Privacy is a concern for everyone in an age of digital everything. As more devices are connected, more clouds store our data and companies gather information about our habits, it is becoming a complex problem. One that includes how children use internet-connected toys and how their information is stored by these devices.
While internet-connected toys are extremely popular, concern has risen from recent security breaches from toy companies such as VTech, a producer of children’s tablets, which was hacked allowing the personal data of more than 200,000 kids to be accessed. Fears over the hack led Germany to ban the Cayla toy because of privacy issues.
Other toys such as Hello Barbie, CogniToys Dino and more joke and tell stories to children and become “smarter” as the kids interact with them, storing recordings of children in the cloud.
Researchers at the University of Washington have found that both parents and children who play with internet-connected toys become concerned about privacy once learning these devices record their conversations, according to a new study.
The study involved nine parent-child pairs, asking each of them questions about certain toys. Researchers also observed children—aged six to 10 years old—playing with Hello Barbie and CogniToys Dino to see their interactions.
Researchers found that the kids didn’t know their toys were recording their conversations and parents generally are worried about their children’s privacy when they played with the toys. Because the toys lifelike exteriors gave the perception they are trustworthy, kids were more willing to tell the toys secrets or personal information compared to communicating with similar tools not intended as toys, such as Siri or Amazon Alexa.

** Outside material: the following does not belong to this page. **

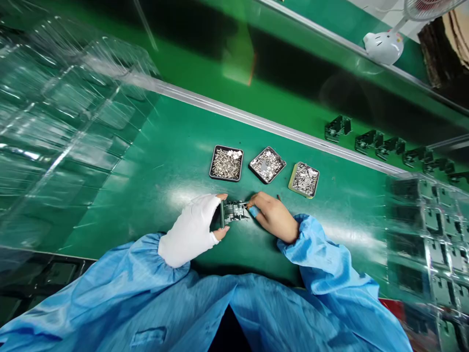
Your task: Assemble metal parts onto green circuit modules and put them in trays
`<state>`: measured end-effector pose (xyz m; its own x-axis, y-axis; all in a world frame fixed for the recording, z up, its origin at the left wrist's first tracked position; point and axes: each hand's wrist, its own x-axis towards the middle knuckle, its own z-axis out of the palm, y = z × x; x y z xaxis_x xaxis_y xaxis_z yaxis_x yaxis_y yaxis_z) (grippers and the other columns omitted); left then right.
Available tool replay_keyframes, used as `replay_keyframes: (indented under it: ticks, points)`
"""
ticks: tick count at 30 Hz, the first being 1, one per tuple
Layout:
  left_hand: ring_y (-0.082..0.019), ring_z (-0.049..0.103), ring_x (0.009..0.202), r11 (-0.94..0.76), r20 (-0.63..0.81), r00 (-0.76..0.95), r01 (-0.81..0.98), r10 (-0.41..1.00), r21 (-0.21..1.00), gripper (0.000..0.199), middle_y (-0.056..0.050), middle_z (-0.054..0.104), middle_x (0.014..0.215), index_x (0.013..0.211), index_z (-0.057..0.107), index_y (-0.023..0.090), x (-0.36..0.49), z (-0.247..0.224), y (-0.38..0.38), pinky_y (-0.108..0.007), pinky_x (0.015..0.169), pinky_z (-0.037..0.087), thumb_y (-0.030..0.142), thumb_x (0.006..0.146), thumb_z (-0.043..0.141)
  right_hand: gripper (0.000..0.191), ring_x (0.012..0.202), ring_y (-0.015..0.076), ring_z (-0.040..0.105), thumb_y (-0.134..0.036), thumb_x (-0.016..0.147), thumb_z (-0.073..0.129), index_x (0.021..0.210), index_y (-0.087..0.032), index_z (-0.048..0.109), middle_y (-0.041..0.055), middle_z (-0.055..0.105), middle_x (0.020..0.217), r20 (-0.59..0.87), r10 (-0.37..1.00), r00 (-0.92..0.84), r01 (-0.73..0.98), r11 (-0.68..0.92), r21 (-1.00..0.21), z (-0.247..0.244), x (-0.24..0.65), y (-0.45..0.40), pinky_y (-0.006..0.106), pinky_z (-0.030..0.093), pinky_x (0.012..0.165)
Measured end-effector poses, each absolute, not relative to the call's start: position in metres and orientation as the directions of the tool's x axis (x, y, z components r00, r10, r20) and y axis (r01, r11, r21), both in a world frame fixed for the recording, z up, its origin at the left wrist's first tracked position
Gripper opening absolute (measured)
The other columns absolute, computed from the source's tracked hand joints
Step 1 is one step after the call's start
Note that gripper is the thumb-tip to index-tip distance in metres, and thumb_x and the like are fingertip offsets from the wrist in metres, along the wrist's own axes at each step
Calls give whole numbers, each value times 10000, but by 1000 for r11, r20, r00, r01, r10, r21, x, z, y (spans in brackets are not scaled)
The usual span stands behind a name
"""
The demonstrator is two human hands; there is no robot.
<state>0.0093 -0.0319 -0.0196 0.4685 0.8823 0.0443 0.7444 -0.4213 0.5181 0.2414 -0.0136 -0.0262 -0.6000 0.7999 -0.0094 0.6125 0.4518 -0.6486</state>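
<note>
A dark metal-and-plastic assembly [234, 211] is gripped at its left end by my left hand [192, 230], which wears a white fingerless glove, with thumb and fingertips on opposite edges. My right hand [270, 214], bare with a blue wrap on one finger, is pinched at the assembly's right end; whether a small part sits between those fingertips is too small to tell. Beyond the hands are three small trays of silvery metal parts: a left tray [211, 168], a tilted middle tray [252, 168] and a right tray [291, 185] with a yellowish edge.
Clear plastic trays [73, 112] cover the left side. Stacked trays with dark parts [428, 234] stand at the right. Several similar assemblies [337, 128] line the ledge beyond a metal rail [234, 111]. A white fan [384, 47] is at the upper right.
</note>
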Motion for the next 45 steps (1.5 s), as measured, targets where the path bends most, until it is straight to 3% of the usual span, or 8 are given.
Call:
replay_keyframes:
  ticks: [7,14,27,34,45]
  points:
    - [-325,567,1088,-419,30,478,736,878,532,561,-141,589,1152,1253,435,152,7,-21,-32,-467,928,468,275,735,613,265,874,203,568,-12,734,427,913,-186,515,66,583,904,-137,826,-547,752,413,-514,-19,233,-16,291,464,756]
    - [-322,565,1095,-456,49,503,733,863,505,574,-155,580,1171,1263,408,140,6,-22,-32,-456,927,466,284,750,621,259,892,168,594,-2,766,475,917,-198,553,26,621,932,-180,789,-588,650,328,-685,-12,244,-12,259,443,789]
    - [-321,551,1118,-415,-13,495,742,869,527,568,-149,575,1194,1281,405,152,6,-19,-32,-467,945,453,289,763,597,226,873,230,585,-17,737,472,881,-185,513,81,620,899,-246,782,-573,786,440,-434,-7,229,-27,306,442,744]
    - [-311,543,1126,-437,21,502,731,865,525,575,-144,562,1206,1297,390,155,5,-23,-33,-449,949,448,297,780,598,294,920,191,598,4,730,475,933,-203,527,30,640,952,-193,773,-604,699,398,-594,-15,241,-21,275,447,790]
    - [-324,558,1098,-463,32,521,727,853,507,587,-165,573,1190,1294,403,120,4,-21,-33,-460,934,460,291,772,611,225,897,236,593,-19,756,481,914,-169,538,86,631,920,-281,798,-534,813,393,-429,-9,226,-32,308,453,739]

Some kids were troubled by the idea of their conversations being recorded. After one parent explained to their child that their conversation could be shared widely on the computer, the child responded saying “That’s pretty scary.”

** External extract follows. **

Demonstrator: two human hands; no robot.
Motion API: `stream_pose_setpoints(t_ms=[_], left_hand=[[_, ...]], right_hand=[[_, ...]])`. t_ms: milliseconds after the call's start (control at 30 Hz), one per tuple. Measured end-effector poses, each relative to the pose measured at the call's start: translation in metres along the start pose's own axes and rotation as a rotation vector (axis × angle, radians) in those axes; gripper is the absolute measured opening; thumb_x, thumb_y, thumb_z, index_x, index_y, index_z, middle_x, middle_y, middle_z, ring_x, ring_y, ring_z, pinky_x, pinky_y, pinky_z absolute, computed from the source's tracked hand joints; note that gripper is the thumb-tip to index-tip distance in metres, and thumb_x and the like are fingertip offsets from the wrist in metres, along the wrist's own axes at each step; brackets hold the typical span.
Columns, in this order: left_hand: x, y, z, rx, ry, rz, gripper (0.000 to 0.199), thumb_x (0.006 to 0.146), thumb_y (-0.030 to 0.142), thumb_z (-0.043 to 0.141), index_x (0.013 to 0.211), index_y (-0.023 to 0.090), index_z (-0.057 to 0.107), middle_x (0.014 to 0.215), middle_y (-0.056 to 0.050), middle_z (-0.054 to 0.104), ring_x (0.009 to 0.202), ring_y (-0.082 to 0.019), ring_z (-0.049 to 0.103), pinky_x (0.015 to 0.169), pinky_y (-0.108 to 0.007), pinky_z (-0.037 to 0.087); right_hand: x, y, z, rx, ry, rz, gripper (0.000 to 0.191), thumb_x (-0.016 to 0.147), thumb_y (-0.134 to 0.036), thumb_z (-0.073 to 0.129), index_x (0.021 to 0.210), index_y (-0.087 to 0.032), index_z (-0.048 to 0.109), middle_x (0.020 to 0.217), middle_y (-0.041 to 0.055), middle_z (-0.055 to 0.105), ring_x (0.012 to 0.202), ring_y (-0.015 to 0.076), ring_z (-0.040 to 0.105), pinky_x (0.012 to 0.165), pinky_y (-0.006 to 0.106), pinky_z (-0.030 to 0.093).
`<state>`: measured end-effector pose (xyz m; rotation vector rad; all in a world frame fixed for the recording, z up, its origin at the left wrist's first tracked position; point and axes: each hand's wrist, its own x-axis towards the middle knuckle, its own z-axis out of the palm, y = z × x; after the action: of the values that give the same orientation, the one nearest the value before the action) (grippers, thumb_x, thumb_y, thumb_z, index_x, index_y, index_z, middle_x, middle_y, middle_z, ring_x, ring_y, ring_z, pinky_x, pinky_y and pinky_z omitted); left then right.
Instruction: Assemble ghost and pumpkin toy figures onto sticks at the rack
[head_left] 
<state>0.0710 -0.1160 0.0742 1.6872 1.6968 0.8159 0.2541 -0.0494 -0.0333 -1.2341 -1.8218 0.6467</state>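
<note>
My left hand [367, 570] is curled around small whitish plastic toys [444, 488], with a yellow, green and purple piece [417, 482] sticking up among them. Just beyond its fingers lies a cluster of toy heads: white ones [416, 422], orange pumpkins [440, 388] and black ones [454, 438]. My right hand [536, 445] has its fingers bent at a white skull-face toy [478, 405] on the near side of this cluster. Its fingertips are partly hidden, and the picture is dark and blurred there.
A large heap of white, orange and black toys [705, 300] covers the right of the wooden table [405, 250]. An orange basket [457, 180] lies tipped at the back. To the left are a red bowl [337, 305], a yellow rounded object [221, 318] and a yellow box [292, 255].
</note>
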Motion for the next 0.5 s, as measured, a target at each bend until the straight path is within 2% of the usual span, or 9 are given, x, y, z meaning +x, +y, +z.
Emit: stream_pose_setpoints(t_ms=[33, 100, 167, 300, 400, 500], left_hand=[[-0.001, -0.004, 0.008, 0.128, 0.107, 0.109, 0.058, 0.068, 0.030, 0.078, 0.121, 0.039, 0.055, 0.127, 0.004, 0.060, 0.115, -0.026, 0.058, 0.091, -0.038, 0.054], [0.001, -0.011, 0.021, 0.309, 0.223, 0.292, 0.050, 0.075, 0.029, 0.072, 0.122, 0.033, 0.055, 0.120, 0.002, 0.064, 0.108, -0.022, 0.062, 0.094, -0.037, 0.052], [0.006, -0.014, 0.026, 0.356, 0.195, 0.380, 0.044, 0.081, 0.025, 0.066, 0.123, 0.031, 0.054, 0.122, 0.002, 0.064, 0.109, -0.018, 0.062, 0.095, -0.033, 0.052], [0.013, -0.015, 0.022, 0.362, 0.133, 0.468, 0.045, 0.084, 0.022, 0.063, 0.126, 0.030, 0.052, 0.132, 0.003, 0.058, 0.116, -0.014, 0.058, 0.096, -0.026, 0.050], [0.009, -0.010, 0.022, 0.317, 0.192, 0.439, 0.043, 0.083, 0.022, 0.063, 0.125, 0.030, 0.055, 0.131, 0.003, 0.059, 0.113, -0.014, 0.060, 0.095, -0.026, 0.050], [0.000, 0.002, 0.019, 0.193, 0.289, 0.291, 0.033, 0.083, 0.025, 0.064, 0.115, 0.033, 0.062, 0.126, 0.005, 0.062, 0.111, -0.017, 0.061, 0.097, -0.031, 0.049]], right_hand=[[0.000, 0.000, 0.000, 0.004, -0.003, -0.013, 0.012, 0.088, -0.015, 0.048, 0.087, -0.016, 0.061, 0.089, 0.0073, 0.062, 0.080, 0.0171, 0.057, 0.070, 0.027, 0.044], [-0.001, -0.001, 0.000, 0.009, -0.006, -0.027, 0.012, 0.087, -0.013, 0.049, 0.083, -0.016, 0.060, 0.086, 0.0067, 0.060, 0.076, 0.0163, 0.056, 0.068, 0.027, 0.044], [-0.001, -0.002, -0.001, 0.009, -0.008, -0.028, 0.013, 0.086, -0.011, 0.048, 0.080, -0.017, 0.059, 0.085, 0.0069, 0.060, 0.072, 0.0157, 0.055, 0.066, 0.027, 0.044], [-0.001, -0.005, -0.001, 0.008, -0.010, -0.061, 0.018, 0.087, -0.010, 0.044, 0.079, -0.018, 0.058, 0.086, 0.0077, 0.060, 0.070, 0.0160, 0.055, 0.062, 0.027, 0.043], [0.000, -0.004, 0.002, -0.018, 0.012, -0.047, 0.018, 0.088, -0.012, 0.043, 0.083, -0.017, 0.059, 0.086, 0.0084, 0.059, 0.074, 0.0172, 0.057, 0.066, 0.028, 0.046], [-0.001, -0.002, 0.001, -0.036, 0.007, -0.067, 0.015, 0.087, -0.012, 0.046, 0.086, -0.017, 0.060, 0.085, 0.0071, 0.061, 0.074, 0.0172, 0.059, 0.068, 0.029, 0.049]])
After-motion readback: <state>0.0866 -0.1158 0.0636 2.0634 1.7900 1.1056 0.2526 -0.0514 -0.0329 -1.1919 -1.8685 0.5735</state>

The study offers some insight into how toy designers and policymakers could improve privacy for future toys including a way that notifies children when they are recording. This might include a prompt by the toy saying something such as “I’ll remember everything you say to me” instead of just a red recording light.
Parents universally wanted parental controls such as the ability to disconnect the toys from the internet or control the types of questions to which the toys will respond. Researchers recommend toy designers delete recordings after a week’s time or give parents’ permission to delete conversations.

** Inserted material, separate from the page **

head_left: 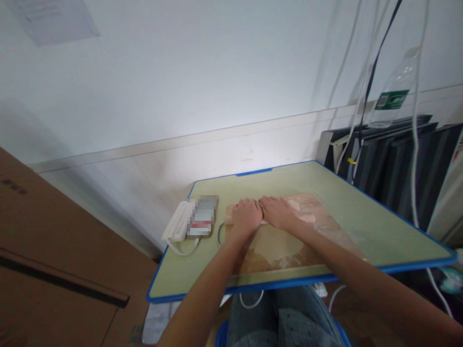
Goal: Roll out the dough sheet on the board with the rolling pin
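Note:
A flat sheet of pale dough [277,243] lies on a floured wooden board [325,226] near the table's front edge. Across its far part runs a light wooden rolling pin [306,218], whose ends show on both sides of my hands. My left hand [248,213] is closed over the pin left of its middle. My right hand [278,210] is closed over it just to the right, and the two hands touch or nearly touch. Both hands hide the middle of the pin.
On the green table [376,231] with blue edging, a phone [203,217] and a white object [179,220] with a cable lie at the left. Dark panels [394,154], a plastic bottle [392,99] and hanging cables are at the right. Cardboard [65,241] stands at the left.

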A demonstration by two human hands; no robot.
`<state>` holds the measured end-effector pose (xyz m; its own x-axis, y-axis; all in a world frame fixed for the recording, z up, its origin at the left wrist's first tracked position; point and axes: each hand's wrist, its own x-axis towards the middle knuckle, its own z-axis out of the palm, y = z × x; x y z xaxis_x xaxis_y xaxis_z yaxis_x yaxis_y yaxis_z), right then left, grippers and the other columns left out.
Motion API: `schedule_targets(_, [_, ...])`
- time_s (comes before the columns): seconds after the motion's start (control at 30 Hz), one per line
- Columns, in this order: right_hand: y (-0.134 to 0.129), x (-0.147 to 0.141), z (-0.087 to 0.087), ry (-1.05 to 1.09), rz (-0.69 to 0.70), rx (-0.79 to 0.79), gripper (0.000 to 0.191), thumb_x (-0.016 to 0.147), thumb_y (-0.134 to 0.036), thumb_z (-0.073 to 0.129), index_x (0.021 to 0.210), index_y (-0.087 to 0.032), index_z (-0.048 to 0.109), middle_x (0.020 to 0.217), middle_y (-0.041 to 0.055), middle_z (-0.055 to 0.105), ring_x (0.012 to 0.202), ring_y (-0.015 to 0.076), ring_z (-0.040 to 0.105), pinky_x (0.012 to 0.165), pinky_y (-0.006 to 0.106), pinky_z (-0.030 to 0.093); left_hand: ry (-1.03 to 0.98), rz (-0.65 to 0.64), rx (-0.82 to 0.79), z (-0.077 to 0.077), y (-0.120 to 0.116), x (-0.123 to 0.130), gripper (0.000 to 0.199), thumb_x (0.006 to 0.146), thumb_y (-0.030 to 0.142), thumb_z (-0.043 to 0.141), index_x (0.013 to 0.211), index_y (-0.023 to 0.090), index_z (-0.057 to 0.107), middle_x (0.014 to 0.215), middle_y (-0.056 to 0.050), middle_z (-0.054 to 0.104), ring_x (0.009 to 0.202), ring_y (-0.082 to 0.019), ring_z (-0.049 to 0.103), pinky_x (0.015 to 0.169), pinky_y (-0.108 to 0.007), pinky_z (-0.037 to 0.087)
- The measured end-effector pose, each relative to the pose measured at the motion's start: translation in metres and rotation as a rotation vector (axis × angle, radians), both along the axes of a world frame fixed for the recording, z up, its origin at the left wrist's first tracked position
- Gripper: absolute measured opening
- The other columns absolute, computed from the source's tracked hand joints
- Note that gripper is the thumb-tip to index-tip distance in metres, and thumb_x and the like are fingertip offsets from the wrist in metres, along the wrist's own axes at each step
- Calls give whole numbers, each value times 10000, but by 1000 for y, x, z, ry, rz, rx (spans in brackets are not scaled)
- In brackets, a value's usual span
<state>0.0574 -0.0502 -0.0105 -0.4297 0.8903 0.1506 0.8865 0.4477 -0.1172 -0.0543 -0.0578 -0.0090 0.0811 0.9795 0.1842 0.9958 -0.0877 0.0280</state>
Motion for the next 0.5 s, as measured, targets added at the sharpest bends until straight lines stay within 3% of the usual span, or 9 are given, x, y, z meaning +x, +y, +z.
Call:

“It’s inevitable that kids’ toys, as with everything else in society, will have computers in them, so it’s important to design them with security measures in mind,” says Franziska Roesner, a UW assistant professor at the Allen School. “I hope the security research community continues to study these specific user groups, like children, that we don’t necessarily study in-depth.”
The full results from the study can be found at the UW’s Tech Policy Lab.